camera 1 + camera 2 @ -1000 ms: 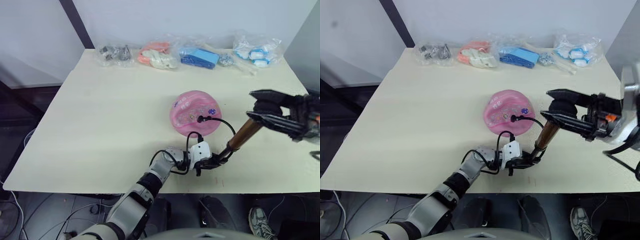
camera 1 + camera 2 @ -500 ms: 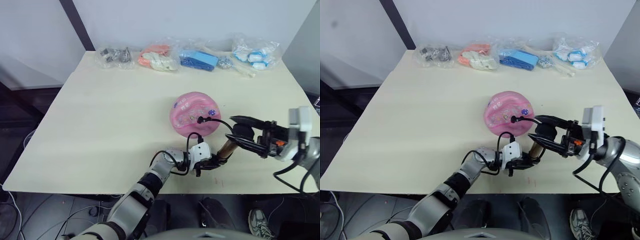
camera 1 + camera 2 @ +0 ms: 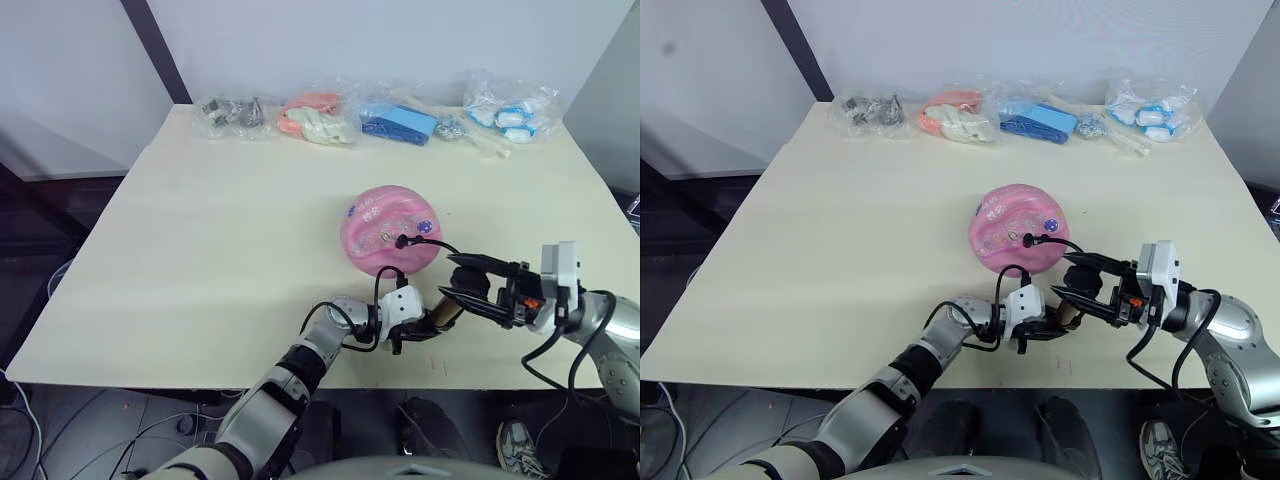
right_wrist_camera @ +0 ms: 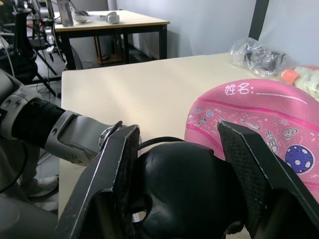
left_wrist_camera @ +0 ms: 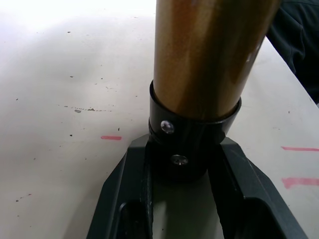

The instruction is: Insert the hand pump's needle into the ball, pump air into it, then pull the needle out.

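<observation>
Change: within a second the right gripper has driven the black T-handle down, so far less of the hand pump barrel shows than before; the ball has not moved.
Ball: pink, resting on the desk right of centre, the needle fitting seated in its near face, the thin black hose looping from it.
Pump: tilted near the desk's front edge, just in front of the ball.
Left gripper: clamped around the pump's black base cap, pinning it to the desk.
Right gripper: closed around the handle, near the bottom of a stroke.
Doing it well: judged from here, strokes should run straight along the barrel while the base stays pinned, so the hose never tugs the needle.
Surroundings: four plastic bags of small parts line the far edge, well apart; nothing stands in the way.
</observation>
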You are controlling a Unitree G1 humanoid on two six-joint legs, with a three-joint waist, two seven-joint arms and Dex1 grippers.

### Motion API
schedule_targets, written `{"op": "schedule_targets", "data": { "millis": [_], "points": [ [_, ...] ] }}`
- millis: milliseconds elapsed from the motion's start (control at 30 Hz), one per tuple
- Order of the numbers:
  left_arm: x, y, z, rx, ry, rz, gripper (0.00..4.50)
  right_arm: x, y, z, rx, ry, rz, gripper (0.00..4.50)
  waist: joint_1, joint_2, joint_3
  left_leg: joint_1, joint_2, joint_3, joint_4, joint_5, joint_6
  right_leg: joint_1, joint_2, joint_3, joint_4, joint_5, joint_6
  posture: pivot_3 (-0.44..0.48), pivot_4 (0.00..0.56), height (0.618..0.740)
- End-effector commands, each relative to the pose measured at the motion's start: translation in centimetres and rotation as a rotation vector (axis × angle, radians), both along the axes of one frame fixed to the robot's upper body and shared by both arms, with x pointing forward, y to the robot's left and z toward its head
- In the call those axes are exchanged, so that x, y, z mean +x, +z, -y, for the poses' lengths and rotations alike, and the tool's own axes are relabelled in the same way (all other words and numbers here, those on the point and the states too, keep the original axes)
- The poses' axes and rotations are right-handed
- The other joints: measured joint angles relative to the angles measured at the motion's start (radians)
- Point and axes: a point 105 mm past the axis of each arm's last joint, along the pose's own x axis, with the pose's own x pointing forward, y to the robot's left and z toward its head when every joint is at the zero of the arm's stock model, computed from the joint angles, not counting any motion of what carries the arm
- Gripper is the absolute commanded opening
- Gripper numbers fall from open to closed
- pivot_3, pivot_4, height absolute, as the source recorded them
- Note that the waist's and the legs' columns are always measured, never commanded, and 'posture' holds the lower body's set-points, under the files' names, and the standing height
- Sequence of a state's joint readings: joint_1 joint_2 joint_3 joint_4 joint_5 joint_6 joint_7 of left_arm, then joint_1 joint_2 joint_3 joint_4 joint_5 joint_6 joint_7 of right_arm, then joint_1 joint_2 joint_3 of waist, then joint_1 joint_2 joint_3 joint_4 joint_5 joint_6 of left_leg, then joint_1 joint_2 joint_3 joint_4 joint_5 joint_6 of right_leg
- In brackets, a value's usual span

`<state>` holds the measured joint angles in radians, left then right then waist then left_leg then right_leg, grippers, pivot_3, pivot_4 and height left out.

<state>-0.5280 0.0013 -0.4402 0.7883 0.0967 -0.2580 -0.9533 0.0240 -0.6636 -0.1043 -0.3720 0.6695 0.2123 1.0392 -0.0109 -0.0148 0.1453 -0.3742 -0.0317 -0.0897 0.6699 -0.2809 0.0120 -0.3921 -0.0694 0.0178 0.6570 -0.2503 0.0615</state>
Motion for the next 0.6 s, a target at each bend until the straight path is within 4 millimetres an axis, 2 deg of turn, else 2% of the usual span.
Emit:
{"op": "schedule_targets", "data": {
  "millis": [33,267,600],
  "points": [
    [0.0,-1.0,-0.4,0.029,0.021,-0.035,1.07,-0.9,1.1,0.1,0.002,0.047,-0.047,2.02,0.002,0.0,0.0,0.0,0.0,0.0,0.0,0.0,0.0,0.0,0.0,0.0,0.0,0.0,0.0,0.0,0.15,0.736],
    [-0.1,-1.2,-0.6,0.037,0.015,-0.038,1.07,-1.6,5.9,0.7,0.011,0.059,-0.005,2.02,0.005,0.002,0.001,-0.004,0.0,0.0,0.0,-0.001,0.001,-0.004,-0.001,0.0,0.0,0.0,0.0,0.0,0.15,0.736],
    [-0.2,-1.4,-0.7,0.045,0.006,-0.038,1.07,-2.6,11.1,1.6,0.018,0.049,0.062,2.02,0.007,0.002,0.001,-0.004,0.0,0.0,0.0,-0.001,0.001,-0.003,-0.001,0.0,0.0,0.0,0.0,0.0,0.15,0.736]
  ]
}}
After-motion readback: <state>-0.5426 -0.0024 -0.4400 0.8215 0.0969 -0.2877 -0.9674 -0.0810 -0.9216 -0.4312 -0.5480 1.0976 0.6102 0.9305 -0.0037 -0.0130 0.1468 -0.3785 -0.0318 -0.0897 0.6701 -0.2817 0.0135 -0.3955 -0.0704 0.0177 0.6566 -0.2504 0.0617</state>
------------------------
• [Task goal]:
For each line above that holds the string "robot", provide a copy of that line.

• [Task solution]:
- End-effector commands, each relative to the pose measured at the motion's start: translation in centimetres and rotation as a rotation vector (axis × angle, radians), both along the axes of one frame fixed to the robot's upper body and shared by both arms, with x pointing forward, y to the robot's left and z toward its head
- Point and axes: a point 105 mm past the axis of each arm's last joint, along the pose's own x axis, with the pose's own x pointing forward, y to the robot's left and z toward its head when every joint is at the zero of the arm's stock model, computed from the joint angles, not counting any motion of what carries the arm

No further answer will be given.